• _Task_
Repeat the lines of the data exactly and exclude any picture among them.

• _Data to process_
_ _ _ _ _

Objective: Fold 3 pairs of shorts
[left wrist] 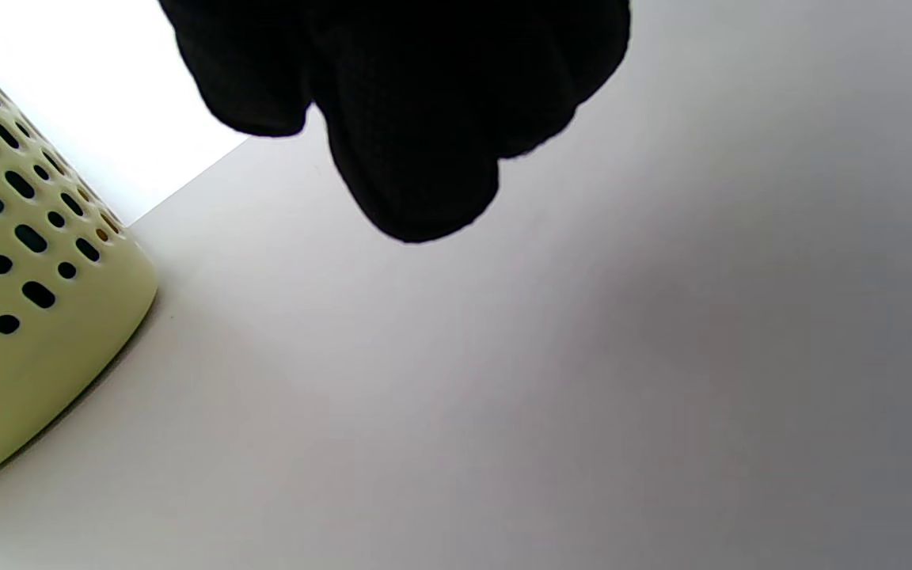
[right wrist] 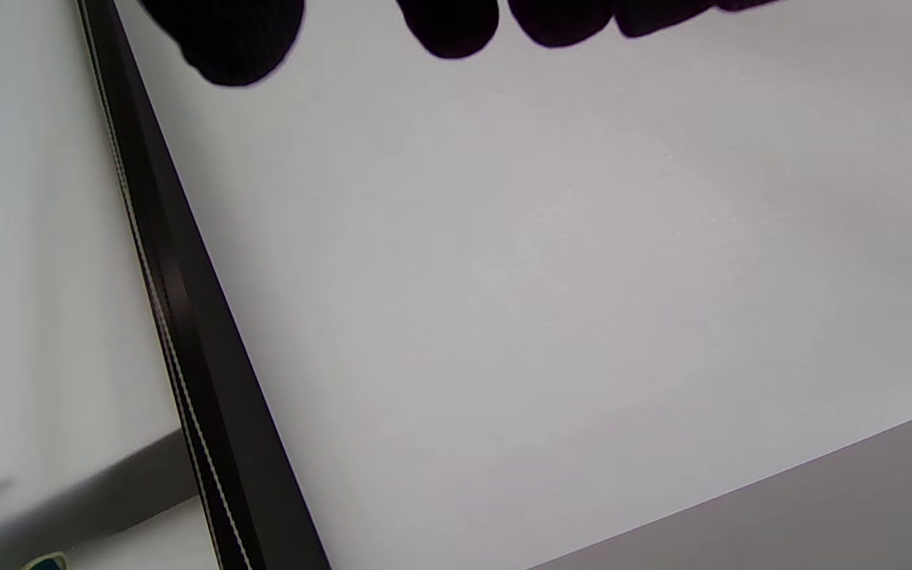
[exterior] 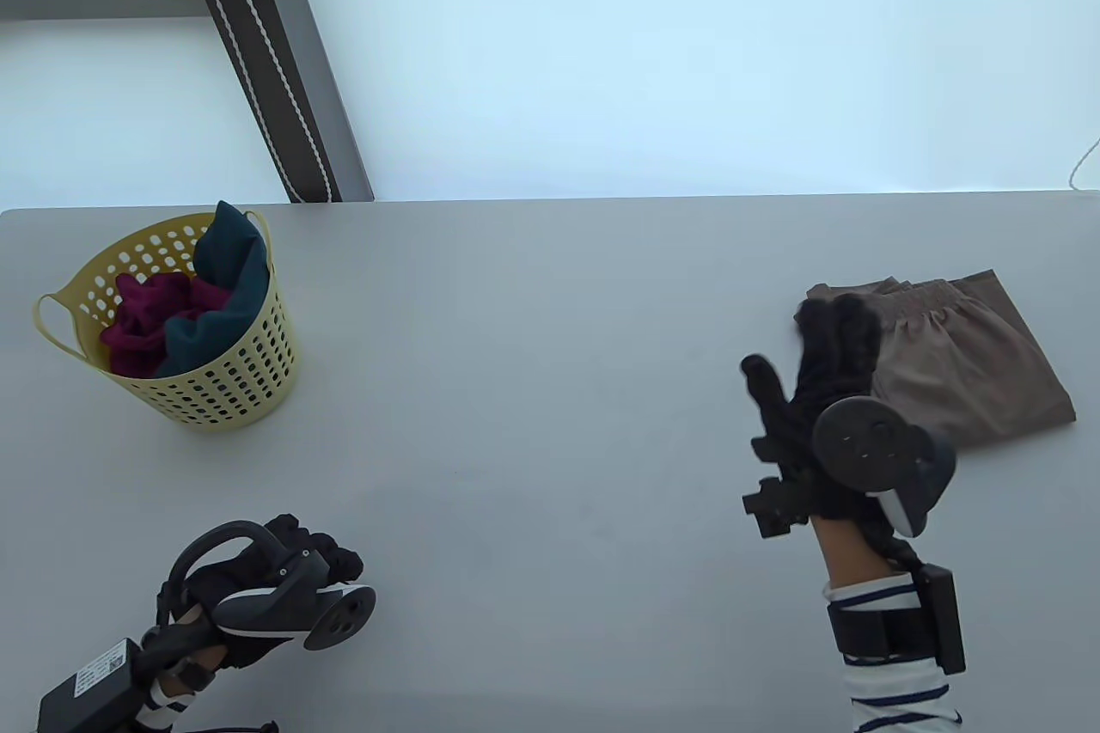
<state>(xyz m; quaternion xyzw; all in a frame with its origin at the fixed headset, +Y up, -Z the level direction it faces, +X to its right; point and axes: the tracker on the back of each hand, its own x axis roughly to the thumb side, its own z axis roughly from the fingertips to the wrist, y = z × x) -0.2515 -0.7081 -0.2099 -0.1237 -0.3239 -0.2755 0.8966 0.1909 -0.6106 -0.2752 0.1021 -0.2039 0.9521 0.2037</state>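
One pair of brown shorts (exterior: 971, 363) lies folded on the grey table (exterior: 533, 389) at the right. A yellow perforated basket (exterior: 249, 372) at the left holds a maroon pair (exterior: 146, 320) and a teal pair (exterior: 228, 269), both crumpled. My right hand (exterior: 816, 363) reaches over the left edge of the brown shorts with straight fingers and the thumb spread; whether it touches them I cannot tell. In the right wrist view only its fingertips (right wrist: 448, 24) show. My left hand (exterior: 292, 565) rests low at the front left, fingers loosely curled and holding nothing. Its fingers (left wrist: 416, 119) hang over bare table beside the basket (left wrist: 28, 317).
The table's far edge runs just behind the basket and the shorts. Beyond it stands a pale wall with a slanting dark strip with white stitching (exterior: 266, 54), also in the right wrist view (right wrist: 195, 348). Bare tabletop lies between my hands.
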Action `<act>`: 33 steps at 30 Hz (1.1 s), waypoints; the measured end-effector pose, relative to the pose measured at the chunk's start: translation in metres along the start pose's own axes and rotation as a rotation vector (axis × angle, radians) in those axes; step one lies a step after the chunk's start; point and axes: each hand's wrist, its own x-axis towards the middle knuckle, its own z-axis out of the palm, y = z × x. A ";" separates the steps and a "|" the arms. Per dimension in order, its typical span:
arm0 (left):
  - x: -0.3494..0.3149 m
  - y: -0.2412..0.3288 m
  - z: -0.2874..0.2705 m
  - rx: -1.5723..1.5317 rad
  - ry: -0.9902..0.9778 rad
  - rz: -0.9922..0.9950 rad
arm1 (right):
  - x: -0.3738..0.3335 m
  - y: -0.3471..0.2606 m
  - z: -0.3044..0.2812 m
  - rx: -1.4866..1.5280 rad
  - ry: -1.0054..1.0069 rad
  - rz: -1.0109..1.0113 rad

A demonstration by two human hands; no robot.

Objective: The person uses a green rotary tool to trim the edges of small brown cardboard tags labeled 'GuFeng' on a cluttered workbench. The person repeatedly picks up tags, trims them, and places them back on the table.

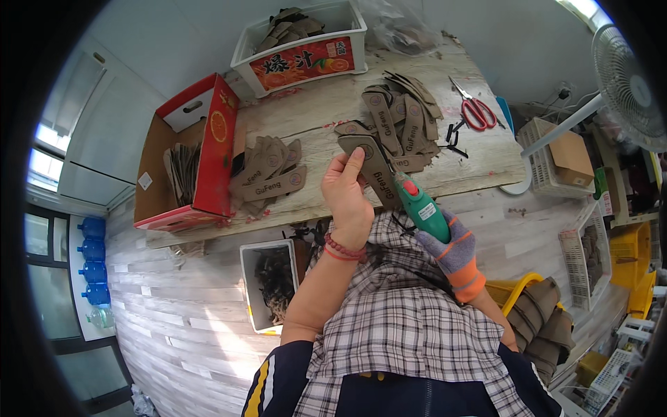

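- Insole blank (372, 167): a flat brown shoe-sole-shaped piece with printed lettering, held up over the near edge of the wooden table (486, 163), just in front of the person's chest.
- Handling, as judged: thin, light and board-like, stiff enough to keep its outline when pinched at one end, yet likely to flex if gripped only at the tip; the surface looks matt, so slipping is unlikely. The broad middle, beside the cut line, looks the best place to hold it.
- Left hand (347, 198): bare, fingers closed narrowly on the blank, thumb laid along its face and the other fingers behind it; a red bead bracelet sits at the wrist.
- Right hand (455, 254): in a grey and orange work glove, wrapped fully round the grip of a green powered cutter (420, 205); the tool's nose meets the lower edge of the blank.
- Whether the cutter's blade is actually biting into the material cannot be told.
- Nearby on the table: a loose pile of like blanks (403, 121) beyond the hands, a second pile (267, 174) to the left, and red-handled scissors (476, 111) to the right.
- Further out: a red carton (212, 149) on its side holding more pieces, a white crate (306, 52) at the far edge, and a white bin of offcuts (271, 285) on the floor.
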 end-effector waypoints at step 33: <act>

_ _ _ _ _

• _Result of this task_
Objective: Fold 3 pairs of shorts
[left wrist] 
[right wrist] 
[exterior] 
<state>(xyz m; quaternion xyzw; all in a frame with its origin at the fixed headset, +Y up, -Z the level direction it faces, +X to its right; point and axes: the tracker on the back of each hand, its own x axis roughly to the thumb side, its own z axis roughly from the fingertips to the wrist, y = z × x) -0.2515 -0.7081 -0.2099 -0.1237 -0.3239 -0.2755 0.8966 0.1909 -0.6106 -0.2752 0.1021 -0.2039 0.9521 0.2037</state>
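One pair of brown shorts (exterior: 971, 363) lies folded on the grey table (exterior: 533, 389) at the right. A yellow perforated basket (exterior: 249, 372) at the left holds a maroon pair (exterior: 146, 320) and a teal pair (exterior: 228, 269), both crumpled. My right hand (exterior: 816, 363) reaches over the left edge of the brown shorts with straight fingers and the thumb spread; whether it touches them I cannot tell. In the right wrist view only its fingertips (right wrist: 448, 24) show. My left hand (exterior: 292, 565) rests low at the front left, fingers loosely curled and holding nothing. Its fingers (left wrist: 416, 119) hang over bare table beside the basket (left wrist: 28, 317).
The table's far edge runs just behind the basket and the shorts. Beyond it stands a pale wall with a slanting dark strip with white stitching (exterior: 266, 54), also in the right wrist view (right wrist: 195, 348). Bare tabletop lies between my hands.
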Action `<act>`: 33 steps at 30 Hz (1.1 s), waypoints; the measured end-effector pose, relative to the pose measured at the chunk's start: translation in metres along the start pose's own axes and rotation as a rotation vector (axis × angle, radians) in those axes; step one lies a step after the chunk's start; point and axes: each hand's wrist, its own x-axis towards the middle knuckle, its own z-axis out of the palm, y = z × x. A ";" separates the steps and a "|" the arms. Per dimension in order, its typical span:
arm0 (left):
  - x: -0.3494..0.3149 m
  - y: -0.2412..0.3288 m
  - z: -0.2874..0.2705 m
  - rx: -1.5723..1.5317 rad
  - ry: -0.9902..0.9778 rad
  - rz: -0.9922..0.9950 rad
arm1 (right):
  - x: -0.3738..0.3335 m
  - y: -0.3471..0.2606 m
  - z: -0.3044..0.2812 m
  - rx: -1.4866..1.5280 rad
  - ry: -1.0054..1.0069 rad
  - rz: -1.0109..1.0113 rad

A demonstration by two human hands; no robot.

Objective: The person uses a green rotary tool to trim the edges of small brown cardboard tags labeled 'GuFeng' on a cluttered workbench. The person repeatedly picks up tags, trims them, and places them back on the table.


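- Insole blank (372, 167): a flat brown shoe-sole-shaped piece with printed lettering, held up over the near edge of the wooden table (486, 163), just in front of the person's chest.
- Handling, as judged: thin, light and board-like, stiff enough to keep its outline when pinched at one end, yet likely to flex if gripped only at the tip; the surface looks matt, so slipping is unlikely. The broad middle, beside the cut line, looks the best place to hold it.
- Left hand (347, 198): bare, fingers closed narrowly on the blank, thumb laid along its face and the other fingers behind it; a red bead bracelet sits at the wrist.
- Right hand (455, 254): in a grey and orange work glove, wrapped fully round the grip of a green powered cutter (420, 205); the tool's nose meets the lower edge of the blank.
- Whether the cutter's blade is actually biting into the material cannot be told.
- Nearby on the table: a loose pile of like blanks (403, 121) beyond the hands, a second pile (267, 174) to the left, and red-handled scissors (476, 111) to the right.
- Further out: a red carton (212, 149) on its side holding more pieces, a white crate (306, 52) at the far edge, and a white bin of offcuts (271, 285) on the floor.
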 end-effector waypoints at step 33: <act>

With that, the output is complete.